The concentration on features in software development is important; on interfaces much less important are these changes if necessary at all.  But there is one glaring deficiency in CAD software and this deficiency is not confined to Autodesk products.  Indeed in this area AutoCADs creators should be thanked for forward thinking, Autodesk simply has not carried this thinking forward as they should have.

I am alluding to the inability of users of CAD software to share data across their various packages and platforms.  Now before the shouting starts and every one tells me that this is impossible, I will say it more likely to be possible than is creating a solo 3D modeller that does all designers and draughters need.  And what’s more it is more important to spend resources on developing this feature; the reason for this importance has to do with the variations found in users of CAD software.  Put in simple terms CAD users come in all shapes and sizes with qualifications, experience, backgrounds and incomes to match.  CAD software should allow them to choose the most suitable tool for their requirements and or situation and the data they generate should be able to move to any other user, manufacturer or company wanting to use this data without hindrance. (Drawings on media that can be rolled, folded and bound has done this remarkably well for centuries!)

We have spent a lot of time concentrating on software and data but few people link data to the knowledge people have, CAD software simply allows users to express that knowledge just as pen and paper and the drawing board did and still does.
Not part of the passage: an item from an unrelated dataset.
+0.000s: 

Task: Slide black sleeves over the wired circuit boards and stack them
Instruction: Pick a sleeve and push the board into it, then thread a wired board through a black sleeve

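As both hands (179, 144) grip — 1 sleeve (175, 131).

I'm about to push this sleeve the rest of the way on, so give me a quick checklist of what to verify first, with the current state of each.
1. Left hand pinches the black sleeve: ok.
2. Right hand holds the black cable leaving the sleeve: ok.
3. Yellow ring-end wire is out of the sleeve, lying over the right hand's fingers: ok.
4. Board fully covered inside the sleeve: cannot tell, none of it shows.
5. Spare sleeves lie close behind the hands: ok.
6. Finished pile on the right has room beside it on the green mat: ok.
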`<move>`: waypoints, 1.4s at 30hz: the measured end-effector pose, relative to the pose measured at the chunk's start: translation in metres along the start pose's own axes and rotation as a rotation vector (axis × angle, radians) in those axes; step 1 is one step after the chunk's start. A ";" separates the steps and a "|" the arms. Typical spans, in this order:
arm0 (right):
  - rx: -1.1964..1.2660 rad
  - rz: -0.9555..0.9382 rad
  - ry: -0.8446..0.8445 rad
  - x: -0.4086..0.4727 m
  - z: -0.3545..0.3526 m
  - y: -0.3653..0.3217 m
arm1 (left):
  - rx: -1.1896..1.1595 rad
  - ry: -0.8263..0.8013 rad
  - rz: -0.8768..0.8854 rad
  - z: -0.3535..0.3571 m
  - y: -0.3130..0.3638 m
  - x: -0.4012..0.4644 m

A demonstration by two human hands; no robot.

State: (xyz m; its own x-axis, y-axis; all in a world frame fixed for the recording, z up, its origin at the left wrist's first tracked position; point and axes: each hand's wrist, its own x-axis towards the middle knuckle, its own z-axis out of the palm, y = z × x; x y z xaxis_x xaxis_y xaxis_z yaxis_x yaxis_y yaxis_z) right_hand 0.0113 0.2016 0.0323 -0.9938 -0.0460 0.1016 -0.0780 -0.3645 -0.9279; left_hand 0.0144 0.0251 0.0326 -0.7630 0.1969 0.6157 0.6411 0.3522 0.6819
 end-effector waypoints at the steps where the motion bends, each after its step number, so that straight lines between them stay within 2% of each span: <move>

The duty for achieving this goal falls to all vendors and CAD users but in the main it must fall to the vendors and major CAD users because; whilst the benefits would be utilized by all, major organisations employing CAD software draw on individuals and small companies quite heavily and achieving this goal would widen their choice and ability to do this instead of narrowing the choices as we have seen in recent years.  ‘Verticalization’ has created fragmentation and that has reduced the pool and ability to share data not improved it.

So, softwares ability to achieve this level of ‘Flexibility’ must be one of the main features and head all CAD users ‘wishlists’ and it should come with a warning to CAD vendors and developers that if they do not achieve this their products, despite their feature set, will not be considered as the tools of choice.

I have said to many, instead of companies wanting their contractors to match the software they have it would be better for them, the major users, to issue their CAD vendors with a warning that the products to be considered as their CAD tools of the future will be the ones that can talk to the most CAD systems with the least loss of data and functionality and the best bi-directional connection.

Achievable yes, ‘Pie in the sky’ it is not, after all its not that long ago Main Frame CAD said PC-CAD would never do what it could do, people said modelling on a PC would never happen etc., etc. and it all has, but it has stalled and one of the reasons is the ‘log jamb’ CAD data presents.  The ‘log jamb’ can even be found in moving between MDT and Inventor and surprisingly between versions of AutoCAD Mechanical (try and figure that brain fade out?).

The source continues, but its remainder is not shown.